This article may be confusing or unclear to readers.(December 2008) |
Intermediate mesoderm | |
---|---|
Details | |
Gives rise to | Kidneys, gonads |
Identifiers | |
Latin | mesenchyma intermedium |
TE | mesoderm_by_E5.6.0.0.0.0.2 E5.6.0.0.0.0.2 |
Anatomical terminology |
Intermediate mesoderm or intermediate mesenchyme is a narrow section of the mesoderm (one of the three primary germ layers) located between the paraxial mesoderm and the lateral plate of the developing embryo. [1] The intermediate mesoderm develops into vital parts of the urogenital system (kidneys, gonads and respective tracts).
Factors regulating the formation of the intermediate mesoderm are not fully understood. It is believed that bone morphogenic proteins, or BMPs, specify regions of growth along the dorsal-ventral axis of the mesoderm and plays a central role in formation of the intermediate mesoderm. [2] Vg1/Nodal signalling is an identified regulator of intermediate mesoderm formation acting through BMP signalling. [3] Excess Vg1/Nodal signalling during early gastrulation stages results in expansion of the intermediate mesoderm at the expense of the adjacent paraxial mesoderm, whereas inhibition of Vg1/Nodal signalling represses intermediate mesoderm formation. [4] A link has been established between Vg1/Nodal signalling and BMP signalling, whereby Vg1/Nodal signalling regulates intermediate mesoderm formation by modulating the growth-inducing effects of BMP signalling. [4]
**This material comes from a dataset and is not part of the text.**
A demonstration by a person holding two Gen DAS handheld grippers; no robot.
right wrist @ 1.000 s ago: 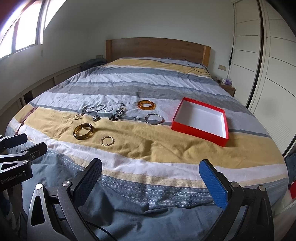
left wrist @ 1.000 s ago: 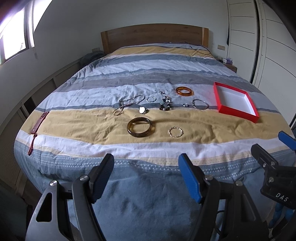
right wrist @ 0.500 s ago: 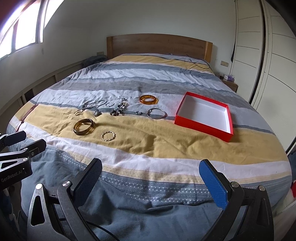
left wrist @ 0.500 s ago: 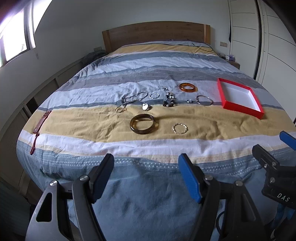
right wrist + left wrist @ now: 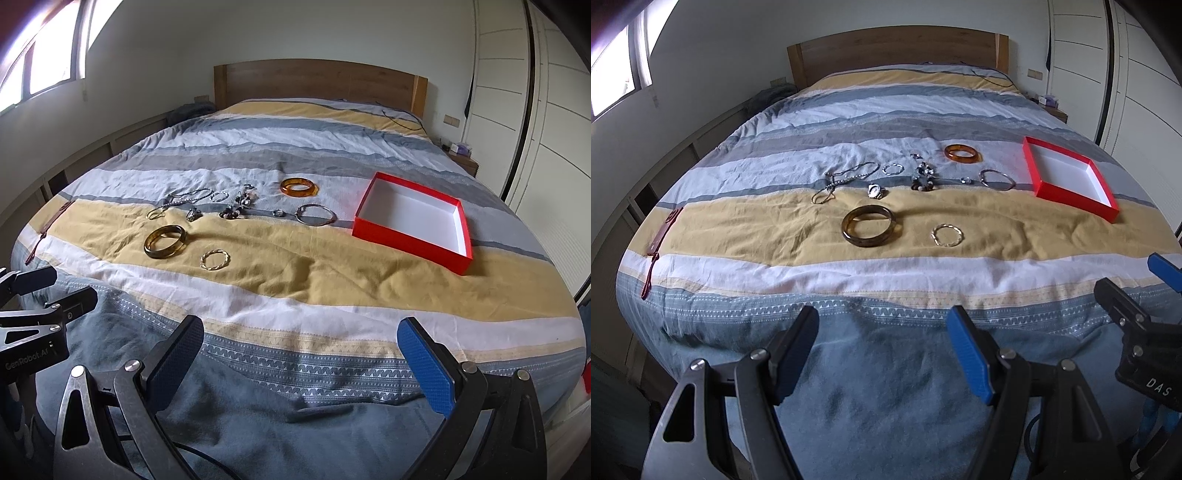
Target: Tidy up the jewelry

Other necessary markers of intermediate mesoderm induction include the odd-skipped related gene ( Osr1 ) and paired-box-2 gene ( Pax2 ) which require intermediate levels of BMP signalling to activate [3] Markers of early intermediate mesoderm formation are often not exclusive to the intermediate mesoderm. This can be seen in early stages of intermediate mesoderm differentiation where higher levels of BMP stimulate growth of lateral plate tissue, whilst lower concentrations lead to paraxial mesoderm and somite formation. [5] Osr1, which encodes a zinc-finger DNA-binding protein, and LIM-type homeobox gene ( Lhx1 ) expression overlaps the intermediate mesoderm as well as the lateral plate. Osr1 has expression domains encompassing the entire length of the anterior-posterior (AP) axis from the first somites. It is not until the 4th-8th somite stage that markers with greater specificity to the intermediate mesoderm are identified including Pax2/8 genes activated from the 6th somite (Bouchard, 2002). Lhx1 expression also becomes more restricted to the intermediate mesoderm. [1] Genetic analyses in animal studies show that Lhx1, Osr1 and Pax2/8 signalling are all critical in specification of the intermediate mesoderm into its early derivatives. [5]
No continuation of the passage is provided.